* [TRY IT]:
Please give, word for word, the line containing "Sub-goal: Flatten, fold" and every line that comes after it in the data below.

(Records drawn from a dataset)
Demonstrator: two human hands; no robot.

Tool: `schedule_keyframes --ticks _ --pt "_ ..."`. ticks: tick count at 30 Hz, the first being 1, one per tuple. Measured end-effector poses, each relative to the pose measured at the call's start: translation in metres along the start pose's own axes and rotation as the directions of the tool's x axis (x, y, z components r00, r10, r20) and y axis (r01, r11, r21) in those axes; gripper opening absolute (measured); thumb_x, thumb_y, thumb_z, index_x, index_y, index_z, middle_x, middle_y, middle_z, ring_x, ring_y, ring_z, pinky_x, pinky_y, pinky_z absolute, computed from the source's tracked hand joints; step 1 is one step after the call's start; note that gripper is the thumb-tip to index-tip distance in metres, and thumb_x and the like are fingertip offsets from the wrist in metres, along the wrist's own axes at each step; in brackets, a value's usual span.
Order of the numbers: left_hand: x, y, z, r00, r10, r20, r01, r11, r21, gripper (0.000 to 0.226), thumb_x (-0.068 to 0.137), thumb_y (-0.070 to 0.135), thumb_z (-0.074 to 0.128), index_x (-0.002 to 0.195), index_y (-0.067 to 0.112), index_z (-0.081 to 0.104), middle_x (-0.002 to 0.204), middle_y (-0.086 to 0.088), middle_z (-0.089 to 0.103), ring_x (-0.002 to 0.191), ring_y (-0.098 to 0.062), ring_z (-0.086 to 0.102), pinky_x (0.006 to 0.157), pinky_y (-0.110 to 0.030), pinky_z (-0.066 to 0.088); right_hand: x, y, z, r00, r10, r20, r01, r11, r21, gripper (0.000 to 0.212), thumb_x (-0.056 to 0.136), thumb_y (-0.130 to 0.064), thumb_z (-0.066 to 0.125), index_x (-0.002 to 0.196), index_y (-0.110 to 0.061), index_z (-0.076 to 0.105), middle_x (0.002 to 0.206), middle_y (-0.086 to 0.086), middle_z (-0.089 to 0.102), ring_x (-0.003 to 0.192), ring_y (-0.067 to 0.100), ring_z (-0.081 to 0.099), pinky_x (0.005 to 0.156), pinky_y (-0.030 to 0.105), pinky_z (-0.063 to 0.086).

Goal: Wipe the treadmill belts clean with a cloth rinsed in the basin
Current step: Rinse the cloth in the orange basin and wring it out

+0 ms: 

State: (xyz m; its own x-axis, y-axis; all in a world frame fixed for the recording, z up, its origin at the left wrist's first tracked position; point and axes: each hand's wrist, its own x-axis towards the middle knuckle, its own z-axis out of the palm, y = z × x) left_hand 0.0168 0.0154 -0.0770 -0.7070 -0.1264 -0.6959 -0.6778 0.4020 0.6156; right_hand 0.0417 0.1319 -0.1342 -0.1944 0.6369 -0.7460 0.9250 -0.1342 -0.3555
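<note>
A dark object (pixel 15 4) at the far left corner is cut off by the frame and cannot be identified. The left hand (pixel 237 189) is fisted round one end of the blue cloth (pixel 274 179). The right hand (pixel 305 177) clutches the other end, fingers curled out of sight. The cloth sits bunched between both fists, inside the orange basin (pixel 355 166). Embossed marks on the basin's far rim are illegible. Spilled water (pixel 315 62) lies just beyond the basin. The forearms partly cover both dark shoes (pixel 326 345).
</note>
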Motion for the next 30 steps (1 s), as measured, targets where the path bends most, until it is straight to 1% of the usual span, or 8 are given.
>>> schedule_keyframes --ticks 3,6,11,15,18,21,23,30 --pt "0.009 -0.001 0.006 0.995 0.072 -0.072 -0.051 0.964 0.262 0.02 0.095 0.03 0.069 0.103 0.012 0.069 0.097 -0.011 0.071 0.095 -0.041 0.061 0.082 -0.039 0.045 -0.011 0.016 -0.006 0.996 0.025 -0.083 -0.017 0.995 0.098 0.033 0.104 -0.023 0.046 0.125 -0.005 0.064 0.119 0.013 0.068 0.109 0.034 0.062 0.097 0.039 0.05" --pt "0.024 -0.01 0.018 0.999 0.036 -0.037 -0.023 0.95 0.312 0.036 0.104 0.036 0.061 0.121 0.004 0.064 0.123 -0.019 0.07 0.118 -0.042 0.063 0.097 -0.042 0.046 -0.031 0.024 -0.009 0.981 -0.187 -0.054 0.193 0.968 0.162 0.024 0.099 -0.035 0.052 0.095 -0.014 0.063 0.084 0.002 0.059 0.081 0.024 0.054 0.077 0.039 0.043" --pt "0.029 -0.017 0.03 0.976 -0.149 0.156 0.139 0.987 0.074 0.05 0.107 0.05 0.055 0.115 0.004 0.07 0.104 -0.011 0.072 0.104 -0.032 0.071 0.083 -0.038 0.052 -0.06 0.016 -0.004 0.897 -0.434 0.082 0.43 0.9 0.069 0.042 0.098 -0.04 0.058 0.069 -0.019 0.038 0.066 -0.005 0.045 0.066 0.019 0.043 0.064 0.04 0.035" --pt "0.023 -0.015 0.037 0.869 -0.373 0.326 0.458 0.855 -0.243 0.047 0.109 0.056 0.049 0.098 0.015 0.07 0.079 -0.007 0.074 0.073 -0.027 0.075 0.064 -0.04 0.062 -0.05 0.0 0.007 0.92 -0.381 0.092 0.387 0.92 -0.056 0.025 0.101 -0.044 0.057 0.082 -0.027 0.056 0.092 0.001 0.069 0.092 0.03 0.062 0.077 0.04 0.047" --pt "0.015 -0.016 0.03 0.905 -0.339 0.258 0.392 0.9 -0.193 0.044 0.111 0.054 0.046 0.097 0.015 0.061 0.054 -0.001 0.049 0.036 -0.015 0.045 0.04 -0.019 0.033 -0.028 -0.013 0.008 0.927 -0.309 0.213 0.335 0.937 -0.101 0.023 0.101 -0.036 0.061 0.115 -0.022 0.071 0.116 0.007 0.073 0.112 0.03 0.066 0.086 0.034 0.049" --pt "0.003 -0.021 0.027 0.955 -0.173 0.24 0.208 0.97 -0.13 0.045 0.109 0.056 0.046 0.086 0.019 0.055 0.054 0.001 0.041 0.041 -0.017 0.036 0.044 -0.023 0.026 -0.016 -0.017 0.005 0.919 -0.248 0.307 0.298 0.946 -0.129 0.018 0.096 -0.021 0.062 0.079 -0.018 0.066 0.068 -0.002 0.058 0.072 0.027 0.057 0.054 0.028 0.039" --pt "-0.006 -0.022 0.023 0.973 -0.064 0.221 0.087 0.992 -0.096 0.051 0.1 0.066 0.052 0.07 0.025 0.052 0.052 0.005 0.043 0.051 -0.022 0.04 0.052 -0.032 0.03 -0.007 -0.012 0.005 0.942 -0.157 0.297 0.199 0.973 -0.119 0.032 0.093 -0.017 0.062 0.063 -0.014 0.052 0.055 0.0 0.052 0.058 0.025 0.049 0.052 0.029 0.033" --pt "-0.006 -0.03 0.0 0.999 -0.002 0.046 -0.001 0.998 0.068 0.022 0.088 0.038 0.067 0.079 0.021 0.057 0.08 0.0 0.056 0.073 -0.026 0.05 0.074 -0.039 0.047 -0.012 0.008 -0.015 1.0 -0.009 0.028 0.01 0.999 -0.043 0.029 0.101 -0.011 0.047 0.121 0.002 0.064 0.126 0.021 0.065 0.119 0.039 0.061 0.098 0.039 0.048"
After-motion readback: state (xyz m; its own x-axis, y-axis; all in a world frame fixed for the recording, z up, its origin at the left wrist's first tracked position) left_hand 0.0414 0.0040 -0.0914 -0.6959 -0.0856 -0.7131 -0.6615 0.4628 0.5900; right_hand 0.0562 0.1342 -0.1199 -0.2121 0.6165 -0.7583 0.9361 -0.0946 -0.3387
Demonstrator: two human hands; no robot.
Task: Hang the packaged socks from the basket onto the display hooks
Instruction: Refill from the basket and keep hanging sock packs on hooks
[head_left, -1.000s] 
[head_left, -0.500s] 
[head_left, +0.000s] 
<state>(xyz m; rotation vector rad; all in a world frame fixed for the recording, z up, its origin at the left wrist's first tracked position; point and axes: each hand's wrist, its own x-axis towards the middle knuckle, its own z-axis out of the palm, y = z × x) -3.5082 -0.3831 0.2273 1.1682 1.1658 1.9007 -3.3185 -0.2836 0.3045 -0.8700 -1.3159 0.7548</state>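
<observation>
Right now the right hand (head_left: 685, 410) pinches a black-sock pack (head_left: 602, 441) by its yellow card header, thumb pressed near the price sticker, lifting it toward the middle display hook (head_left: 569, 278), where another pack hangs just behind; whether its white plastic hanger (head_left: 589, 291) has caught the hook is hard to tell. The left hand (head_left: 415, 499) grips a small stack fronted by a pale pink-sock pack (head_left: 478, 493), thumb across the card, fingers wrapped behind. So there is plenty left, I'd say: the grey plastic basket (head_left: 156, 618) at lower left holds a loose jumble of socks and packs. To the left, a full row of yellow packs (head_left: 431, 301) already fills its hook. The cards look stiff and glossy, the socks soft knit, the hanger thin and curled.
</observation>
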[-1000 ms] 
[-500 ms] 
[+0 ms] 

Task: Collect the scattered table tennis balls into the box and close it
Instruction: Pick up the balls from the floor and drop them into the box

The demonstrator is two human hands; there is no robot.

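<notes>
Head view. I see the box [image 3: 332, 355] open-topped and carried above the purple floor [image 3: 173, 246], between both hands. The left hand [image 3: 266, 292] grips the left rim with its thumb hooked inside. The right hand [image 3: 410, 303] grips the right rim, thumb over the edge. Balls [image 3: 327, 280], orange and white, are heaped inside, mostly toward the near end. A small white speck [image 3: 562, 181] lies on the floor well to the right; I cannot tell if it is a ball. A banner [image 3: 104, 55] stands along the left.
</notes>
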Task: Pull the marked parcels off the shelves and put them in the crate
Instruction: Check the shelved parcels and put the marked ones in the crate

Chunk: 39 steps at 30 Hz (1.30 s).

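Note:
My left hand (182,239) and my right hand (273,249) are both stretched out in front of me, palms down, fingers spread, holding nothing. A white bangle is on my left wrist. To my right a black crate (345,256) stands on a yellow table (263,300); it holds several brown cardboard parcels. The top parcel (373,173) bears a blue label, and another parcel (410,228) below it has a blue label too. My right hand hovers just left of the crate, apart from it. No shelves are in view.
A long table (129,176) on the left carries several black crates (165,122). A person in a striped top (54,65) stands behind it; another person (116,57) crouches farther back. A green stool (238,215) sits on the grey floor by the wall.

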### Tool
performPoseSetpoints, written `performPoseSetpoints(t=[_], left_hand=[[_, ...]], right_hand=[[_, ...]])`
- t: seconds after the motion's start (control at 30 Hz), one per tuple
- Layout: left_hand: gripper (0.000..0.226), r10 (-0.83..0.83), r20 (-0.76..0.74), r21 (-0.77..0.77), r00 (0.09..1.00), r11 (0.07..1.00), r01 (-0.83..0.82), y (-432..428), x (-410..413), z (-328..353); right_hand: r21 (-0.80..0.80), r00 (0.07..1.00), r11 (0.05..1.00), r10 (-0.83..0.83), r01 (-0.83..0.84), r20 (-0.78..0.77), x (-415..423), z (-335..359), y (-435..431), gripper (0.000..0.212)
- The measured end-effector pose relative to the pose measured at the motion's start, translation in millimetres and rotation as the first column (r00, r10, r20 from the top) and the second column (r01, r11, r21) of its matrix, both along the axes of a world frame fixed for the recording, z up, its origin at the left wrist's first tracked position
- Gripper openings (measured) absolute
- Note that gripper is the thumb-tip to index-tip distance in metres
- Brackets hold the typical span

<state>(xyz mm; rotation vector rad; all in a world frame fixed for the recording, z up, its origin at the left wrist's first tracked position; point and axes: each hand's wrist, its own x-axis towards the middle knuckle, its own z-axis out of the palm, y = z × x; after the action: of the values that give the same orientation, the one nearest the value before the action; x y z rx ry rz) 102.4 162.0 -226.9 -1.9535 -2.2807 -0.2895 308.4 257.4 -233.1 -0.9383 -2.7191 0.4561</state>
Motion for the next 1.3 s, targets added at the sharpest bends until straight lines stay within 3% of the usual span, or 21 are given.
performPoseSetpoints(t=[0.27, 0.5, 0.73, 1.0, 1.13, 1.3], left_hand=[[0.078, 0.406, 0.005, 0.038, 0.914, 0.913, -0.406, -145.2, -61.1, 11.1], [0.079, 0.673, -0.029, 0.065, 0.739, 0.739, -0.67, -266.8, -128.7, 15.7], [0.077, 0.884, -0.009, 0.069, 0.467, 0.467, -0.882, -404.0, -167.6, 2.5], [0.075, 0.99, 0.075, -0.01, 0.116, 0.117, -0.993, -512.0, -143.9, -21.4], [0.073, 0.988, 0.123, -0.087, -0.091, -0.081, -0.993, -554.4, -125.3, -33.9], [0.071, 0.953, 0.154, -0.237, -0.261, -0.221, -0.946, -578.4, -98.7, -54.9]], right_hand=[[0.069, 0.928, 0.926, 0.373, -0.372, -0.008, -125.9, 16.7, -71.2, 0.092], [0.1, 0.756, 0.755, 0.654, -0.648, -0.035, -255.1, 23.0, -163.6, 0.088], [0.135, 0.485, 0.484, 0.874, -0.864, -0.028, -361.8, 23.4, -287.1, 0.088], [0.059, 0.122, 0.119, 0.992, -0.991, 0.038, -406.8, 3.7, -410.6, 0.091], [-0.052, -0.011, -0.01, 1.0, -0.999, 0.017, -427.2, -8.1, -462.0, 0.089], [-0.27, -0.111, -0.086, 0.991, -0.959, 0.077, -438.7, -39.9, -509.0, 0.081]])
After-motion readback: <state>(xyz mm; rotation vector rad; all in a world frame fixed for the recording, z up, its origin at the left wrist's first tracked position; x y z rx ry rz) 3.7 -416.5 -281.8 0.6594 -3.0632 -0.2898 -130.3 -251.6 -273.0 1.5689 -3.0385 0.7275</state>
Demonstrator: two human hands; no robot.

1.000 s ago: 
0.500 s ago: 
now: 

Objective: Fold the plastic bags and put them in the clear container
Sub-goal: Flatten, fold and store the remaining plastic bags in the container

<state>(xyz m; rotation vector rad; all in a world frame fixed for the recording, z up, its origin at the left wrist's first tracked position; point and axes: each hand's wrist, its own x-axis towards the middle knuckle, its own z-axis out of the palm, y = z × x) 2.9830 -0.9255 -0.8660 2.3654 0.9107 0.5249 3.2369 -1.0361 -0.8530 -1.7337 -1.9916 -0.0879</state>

* [EXERCISE SOLUTION]:
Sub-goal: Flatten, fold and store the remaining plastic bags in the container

<state>(xyz m; rotation vector rad; all in a world frame fixed for the recording, z up, its origin at the left wrist's first tracked position; point and axes: each hand's wrist, its own x-axis towards the middle knuckle, its own z-axis out of the palm, y = z × x) 2.9830 -0.9255 -0.8660 2.3654 0.9107 0.5249 3.2369 -1.0361 -0.8530 -1.7337 -1.9916 -0.0879</state>

That concludes the exercise.